OPINIÃO/OPINION
Environmental and health education for school-age children: a transdisciplinary approach1
Educação ambiental e em saúde para escolares de primeiro grau: uma abordagem transdiciplinar
Virginia T. Schall
Laboratório de Educação Ambiental e em Saúde, Departamento de Biologia, Instituto Oswaldo Cruz. Caixa Postal 926, Rio de Janeiro, RJ, 20001-970, Brasil
ABSTRACT
A brief critical analysis and suggestion for guidelines concerning environmental and health education in the elementary school are presented from the viewpoint of emerging pedagogic experiences and theoretical philosophical reflections.
The major points discussed are: the importance of transdisciplinarity, the enhancement of participatory education where technical knowledge and popular wisdom meet, the planning and execution of concrete experiences which stimulate the sensations of pleasure and of admiration for nature and life, the analysis and the search for a solution to problems affecting the local reality of pupils without losing sight of global issues. A major priority is investment in teacher training, stimulating acquisition of knowledge through creative practice and formation of a critical awareness, essential for the school to clearly show its commitment to a future of greater social equality and harmony in our relationship to the environment.
Key words: Environmental Education; Health Education; Elementary School; Child Education
RESUMO
O artigo apresenta uma breve análise crítica e sugestões quanto à orientação da educação ambiental e em saúde na escola de primeiro grau, baseado em experiências pedagógicas recentes e algumas reflexões teórico-filosóficas.
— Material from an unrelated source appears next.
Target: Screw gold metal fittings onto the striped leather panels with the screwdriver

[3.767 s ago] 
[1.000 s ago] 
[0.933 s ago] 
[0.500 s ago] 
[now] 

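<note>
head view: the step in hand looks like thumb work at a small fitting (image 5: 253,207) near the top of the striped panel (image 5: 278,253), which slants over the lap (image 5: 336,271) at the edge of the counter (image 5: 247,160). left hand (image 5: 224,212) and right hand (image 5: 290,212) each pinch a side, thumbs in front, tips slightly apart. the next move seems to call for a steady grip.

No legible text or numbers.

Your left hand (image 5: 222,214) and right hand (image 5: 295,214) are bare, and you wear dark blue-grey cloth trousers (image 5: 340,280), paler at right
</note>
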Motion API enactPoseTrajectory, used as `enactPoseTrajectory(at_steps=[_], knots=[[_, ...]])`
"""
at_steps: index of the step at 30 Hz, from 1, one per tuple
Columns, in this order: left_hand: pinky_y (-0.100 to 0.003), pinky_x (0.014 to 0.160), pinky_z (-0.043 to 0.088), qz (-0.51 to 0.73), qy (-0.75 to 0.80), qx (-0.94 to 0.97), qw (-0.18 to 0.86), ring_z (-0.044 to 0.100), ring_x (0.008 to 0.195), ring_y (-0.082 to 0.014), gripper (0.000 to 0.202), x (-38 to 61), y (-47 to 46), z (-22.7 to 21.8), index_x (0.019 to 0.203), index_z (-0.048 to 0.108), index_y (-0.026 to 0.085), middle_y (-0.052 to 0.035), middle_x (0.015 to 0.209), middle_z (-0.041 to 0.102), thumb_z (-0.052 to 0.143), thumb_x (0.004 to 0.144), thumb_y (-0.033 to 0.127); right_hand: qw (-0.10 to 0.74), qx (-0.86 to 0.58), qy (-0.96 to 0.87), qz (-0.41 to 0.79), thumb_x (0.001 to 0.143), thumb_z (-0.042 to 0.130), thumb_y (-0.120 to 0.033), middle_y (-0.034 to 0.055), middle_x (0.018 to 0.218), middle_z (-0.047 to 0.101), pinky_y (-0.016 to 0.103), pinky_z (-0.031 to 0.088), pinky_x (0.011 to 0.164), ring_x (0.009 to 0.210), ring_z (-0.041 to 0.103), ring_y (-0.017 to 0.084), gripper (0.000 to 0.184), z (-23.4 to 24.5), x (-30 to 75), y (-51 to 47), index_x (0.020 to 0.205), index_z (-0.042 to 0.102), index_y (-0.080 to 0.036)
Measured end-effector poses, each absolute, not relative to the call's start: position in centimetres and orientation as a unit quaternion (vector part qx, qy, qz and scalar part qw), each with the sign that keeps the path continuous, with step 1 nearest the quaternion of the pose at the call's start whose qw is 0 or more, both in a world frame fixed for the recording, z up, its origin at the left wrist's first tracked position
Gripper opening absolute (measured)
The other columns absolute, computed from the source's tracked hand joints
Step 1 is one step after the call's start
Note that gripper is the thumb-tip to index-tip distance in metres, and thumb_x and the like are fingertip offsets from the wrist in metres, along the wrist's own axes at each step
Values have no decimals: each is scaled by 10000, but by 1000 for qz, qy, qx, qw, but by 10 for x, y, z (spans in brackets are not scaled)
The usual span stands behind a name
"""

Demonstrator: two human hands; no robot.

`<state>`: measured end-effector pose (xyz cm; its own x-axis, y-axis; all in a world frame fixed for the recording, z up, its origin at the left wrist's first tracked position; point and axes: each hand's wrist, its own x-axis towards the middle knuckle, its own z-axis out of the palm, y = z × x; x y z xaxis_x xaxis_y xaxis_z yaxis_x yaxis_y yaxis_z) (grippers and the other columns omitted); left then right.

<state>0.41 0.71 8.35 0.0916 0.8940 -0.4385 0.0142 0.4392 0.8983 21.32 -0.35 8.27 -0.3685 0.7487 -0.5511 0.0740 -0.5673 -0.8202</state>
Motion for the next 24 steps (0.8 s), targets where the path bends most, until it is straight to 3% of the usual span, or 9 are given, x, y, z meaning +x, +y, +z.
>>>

São discutidos no texto: a importância da transdiciplinaridade; da educação participativa na qual os conhecimentos populares são considerados ao se construir novos conceitos científicos; o planejamento de experiências concretas que estimulem sensações de prazer e admiração pela natureza e pela vida; a análise e busca de soluções para problemas que afetam a realidade local dos alunos, sem perder de vista as questões globais. Aponta-se como fundamental o investimento na formação dos professores, através de cursos e oficinas criativas, que associem a construção de novos conhecimentos à reflexão crítica sobre o papel da escola que deve estar comprometida com a busca de maior igualdade social e manutenção do equilíbrio nas relações entre o homem e a natureza, abrindo espaço para o exercício da cidadania entre os alunos.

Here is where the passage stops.